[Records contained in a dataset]

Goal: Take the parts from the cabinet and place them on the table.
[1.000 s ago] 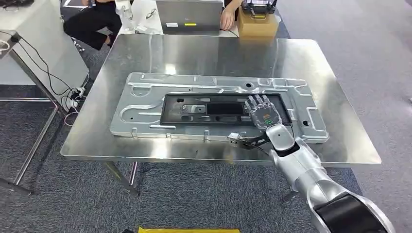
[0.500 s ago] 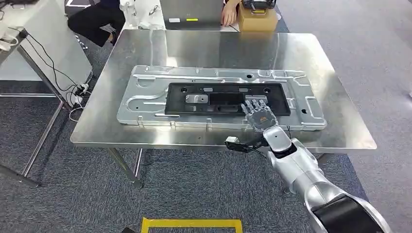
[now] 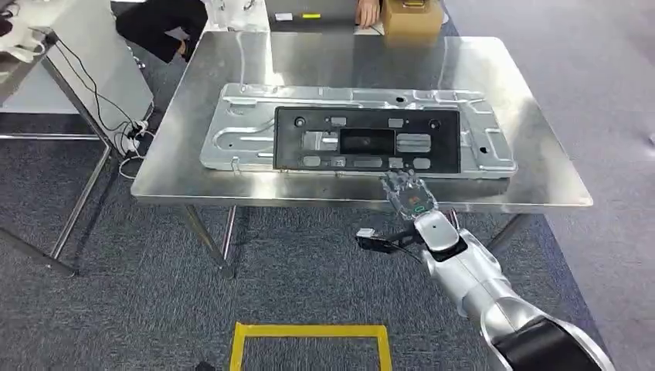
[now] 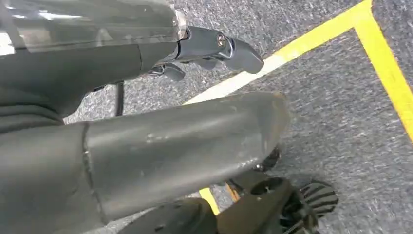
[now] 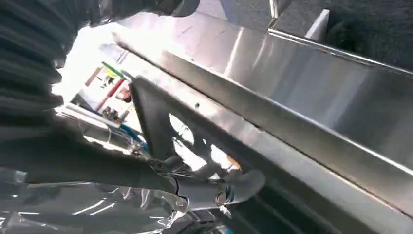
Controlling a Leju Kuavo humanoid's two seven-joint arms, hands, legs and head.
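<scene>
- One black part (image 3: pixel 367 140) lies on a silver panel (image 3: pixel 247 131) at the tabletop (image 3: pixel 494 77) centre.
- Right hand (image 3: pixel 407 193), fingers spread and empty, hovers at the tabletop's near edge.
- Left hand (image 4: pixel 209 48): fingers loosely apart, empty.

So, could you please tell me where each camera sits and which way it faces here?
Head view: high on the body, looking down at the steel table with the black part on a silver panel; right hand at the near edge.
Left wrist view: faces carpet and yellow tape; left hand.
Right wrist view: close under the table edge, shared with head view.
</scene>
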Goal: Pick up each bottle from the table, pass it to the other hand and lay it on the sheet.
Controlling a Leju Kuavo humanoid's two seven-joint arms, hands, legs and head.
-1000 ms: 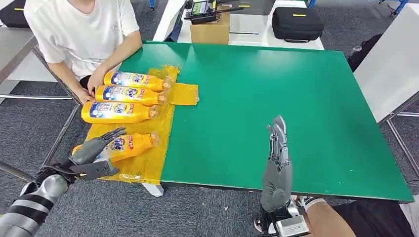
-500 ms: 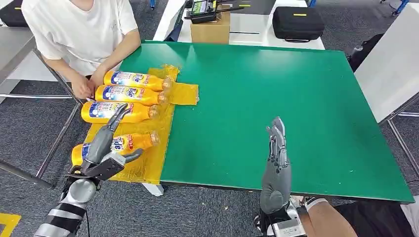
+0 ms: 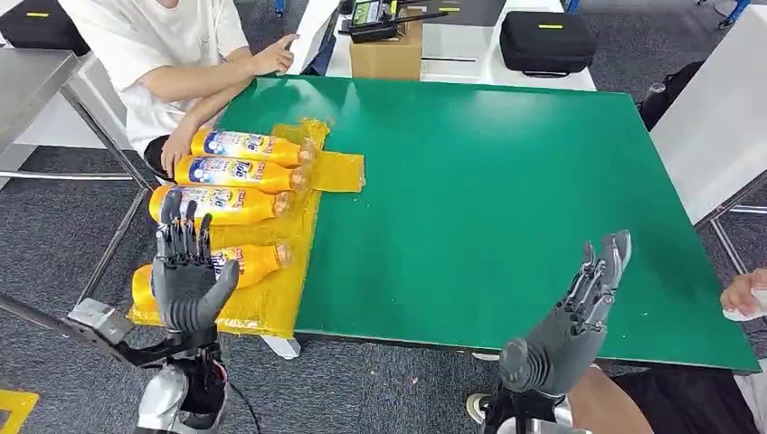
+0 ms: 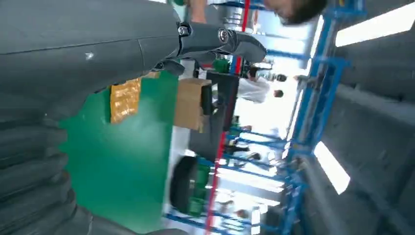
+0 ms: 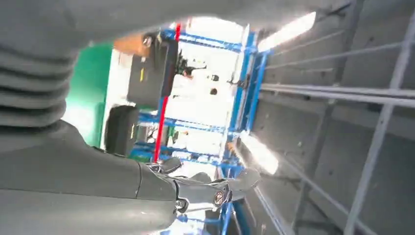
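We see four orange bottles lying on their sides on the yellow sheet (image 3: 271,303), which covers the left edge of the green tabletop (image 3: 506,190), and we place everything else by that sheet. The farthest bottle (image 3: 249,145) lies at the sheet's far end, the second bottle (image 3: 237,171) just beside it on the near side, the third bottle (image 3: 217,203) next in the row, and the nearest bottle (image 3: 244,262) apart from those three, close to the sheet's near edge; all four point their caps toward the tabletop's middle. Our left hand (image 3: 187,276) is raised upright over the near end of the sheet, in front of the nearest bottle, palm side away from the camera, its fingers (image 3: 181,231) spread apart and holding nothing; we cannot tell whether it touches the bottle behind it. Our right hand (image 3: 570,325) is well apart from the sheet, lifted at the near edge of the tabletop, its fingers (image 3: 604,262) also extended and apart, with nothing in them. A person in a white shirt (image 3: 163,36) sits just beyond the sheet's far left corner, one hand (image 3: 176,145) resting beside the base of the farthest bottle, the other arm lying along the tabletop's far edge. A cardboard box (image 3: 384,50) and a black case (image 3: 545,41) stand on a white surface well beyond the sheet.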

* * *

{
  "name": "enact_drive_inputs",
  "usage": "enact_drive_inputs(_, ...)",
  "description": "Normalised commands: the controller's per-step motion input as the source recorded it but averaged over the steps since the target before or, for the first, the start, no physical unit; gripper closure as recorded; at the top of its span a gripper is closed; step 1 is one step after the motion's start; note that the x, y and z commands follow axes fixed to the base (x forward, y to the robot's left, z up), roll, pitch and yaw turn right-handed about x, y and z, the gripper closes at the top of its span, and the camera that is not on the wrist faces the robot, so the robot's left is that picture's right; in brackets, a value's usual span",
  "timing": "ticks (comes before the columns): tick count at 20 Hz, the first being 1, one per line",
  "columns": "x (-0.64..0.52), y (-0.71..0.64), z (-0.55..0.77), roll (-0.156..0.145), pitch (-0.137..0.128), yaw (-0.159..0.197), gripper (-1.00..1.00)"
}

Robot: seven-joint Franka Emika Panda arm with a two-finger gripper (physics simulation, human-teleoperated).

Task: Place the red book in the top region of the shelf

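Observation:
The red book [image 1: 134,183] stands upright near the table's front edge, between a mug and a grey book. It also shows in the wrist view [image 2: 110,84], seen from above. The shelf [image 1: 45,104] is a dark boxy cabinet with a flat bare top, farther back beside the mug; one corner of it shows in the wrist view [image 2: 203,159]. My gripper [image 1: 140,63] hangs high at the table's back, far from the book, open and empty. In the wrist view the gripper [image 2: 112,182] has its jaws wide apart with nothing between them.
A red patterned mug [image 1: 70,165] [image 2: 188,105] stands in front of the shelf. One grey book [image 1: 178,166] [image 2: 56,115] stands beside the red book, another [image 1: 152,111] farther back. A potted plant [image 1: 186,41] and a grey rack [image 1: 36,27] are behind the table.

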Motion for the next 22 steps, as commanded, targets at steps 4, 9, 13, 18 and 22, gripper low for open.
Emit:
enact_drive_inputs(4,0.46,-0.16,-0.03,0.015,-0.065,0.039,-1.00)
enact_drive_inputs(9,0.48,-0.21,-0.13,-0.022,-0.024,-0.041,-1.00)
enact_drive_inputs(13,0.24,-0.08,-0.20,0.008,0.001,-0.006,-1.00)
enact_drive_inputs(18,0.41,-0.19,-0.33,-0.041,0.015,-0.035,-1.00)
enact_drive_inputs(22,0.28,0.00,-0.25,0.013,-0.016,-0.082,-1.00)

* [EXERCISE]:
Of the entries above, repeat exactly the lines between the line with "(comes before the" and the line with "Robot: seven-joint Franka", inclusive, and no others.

* [SOLUTION TO THIS TASK]:
  "timing": "ticks (comes before the columns): tick count at 20 Hz, the first being 1, one per line",
  "columns": "x (-0.64..0.52), y (-0.71..0.64), z (-0.55..0.77), roll (-0.156..0.145), pitch (-0.137..0.128), yaw (-0.159..0.197), gripper (-1.00..1.00)"
}

Robot: seven-joint Franka Emika Panda arm with a two-finger gripper (physics simulation, human-teleoperated).

The answer is complete, and the exercise is done.